An old friend returned to the Bridge Classic Cars workshop this week in the form of our 1933 Austin Seven.

It came back to us so we could investigate a non-starting issue. After Tony collected the vehicle and brought it to the workshop, technician Neil cleaned the plugs as well as adjusted and cleaned the points.

Tony then loaded the car back into the trailer and returned it to its owner.

The Penny Dropped – Replacing the Core Plug on the 1933 Austin 7

The Bridge Classic Cars workshop have been tasked with finding the source of the water leak on the 1933 Austin 7 in with us.

Upon inspection, the team found the leak was coming from a broken core plug in the cylinder head. To remove these, the team ‘punch’ them out to shrink the head down and remove them. But, when the team went to remove the core plug they had an interesting surprise…

The team looked underneath the core plug and saw it was bronze. Normally these are silver but when the team looked closer they found a penny (stamped 1990) which had been previously put into the cylinder head to use as the core plug.

To fix this, the team have replaced them with high-quality actual core plugs and snuggly fit them into the cylinder head of the classic Austin. With that done, the team can now begin to check through the system and ensure the little 4-cylinder engine is working just as it should.

New Pieces – New Clutch and Ring Gear for the 1933 Austin 7

The brand new ring gear and clutch for the 1933 Austin 7 has arrived at the Bridge Classic Cars restoration workshop at our Suffolk HQ.

These pieces have been machined for us to install into the classic Austin. Our technicians confirmed the customer’s concern of the clutch being burnt out.

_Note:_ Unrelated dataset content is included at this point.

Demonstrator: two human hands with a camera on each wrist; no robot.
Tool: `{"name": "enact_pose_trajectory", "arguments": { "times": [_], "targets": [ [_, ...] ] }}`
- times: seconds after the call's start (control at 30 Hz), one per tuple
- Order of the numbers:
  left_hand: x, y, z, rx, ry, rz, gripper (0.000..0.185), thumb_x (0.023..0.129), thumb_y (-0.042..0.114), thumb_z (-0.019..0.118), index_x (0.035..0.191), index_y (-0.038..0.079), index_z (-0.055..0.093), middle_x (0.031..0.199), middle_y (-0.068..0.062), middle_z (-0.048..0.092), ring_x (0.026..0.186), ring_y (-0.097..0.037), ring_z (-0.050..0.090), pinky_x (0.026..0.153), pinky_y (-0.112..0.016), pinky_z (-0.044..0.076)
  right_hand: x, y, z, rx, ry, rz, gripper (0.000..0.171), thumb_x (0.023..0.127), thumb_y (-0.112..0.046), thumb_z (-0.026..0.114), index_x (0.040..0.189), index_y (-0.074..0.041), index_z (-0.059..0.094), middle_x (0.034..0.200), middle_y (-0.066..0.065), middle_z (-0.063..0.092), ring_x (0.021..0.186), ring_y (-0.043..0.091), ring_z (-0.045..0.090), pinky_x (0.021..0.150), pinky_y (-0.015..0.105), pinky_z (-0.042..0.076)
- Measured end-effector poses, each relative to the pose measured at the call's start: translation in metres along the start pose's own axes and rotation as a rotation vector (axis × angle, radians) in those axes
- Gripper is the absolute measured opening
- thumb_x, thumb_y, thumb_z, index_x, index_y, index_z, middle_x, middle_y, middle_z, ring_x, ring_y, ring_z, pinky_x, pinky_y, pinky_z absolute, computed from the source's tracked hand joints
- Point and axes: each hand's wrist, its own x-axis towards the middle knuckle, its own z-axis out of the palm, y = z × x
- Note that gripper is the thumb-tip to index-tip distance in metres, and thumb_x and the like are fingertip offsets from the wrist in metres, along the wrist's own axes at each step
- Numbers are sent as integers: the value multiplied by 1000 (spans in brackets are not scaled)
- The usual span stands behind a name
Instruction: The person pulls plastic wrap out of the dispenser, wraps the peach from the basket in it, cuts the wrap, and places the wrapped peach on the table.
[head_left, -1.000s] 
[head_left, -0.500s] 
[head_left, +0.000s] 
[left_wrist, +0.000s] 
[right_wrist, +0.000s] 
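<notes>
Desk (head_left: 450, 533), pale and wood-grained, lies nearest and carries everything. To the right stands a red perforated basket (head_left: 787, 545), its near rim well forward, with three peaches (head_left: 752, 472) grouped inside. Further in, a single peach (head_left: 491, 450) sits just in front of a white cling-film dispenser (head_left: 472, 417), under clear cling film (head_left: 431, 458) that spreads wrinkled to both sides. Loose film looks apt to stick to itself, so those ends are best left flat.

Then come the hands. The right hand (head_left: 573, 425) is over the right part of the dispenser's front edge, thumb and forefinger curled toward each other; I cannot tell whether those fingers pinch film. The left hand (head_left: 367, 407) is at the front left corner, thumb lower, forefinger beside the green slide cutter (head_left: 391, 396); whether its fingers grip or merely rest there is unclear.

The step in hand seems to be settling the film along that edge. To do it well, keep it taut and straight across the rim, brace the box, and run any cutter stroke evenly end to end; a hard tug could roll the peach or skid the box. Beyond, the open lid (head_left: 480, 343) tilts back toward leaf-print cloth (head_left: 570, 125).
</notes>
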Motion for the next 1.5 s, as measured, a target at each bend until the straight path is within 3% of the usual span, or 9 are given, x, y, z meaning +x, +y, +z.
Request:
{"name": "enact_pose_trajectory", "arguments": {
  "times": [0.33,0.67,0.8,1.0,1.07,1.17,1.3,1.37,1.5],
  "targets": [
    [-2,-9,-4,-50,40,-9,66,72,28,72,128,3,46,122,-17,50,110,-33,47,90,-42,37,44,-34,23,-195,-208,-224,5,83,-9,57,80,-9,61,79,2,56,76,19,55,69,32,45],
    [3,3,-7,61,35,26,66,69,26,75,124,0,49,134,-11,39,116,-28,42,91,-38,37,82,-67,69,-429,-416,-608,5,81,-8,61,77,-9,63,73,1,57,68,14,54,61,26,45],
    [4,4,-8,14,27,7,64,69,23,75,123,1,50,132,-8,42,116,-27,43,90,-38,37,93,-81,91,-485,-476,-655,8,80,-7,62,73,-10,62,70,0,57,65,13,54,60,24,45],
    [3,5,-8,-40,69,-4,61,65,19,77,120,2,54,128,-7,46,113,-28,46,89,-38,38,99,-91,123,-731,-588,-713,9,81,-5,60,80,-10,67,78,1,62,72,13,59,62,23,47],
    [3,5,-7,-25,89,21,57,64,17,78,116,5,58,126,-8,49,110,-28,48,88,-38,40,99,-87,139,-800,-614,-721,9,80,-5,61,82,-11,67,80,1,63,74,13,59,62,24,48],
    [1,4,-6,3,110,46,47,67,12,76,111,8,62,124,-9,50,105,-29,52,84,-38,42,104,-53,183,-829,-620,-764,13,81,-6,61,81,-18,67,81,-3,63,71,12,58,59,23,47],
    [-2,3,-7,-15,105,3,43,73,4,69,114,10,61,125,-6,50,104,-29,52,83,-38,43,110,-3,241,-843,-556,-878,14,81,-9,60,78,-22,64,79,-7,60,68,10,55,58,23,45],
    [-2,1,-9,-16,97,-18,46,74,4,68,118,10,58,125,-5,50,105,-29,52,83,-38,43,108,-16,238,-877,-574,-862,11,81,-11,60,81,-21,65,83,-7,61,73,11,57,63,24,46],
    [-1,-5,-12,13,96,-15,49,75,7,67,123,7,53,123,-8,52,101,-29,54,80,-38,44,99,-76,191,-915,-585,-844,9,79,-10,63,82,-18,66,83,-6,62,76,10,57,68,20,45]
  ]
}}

These pieces will be fitted back up to the car soon so keep an eye out on the Bridge Classic Cars news page for more on this amazing vintage Austin.

Oily Austin 7.

Paul has been continuing his work on the 1933 Austin 7. There was an oil leak. so he dropped the rear axle down in order to get to the gaskets and to re-seal at the drive shaft.

Austin 7 back in!

We’ve welcomed back this 1933 maroon Austin 7 into our workshop this week. Paul has been working on it and he’s installed a new brake light switch and new wires for it too. He’s been looking at the front brakes and the fuel tank float as well because of trouble with them. The front brakes aren’t working quite right and the fuel tank float is getting stuck and ending up showing the fuel as full, when in fact, it’s empty. Now Paul’s just waiting for the parts to arrive to fix these problems.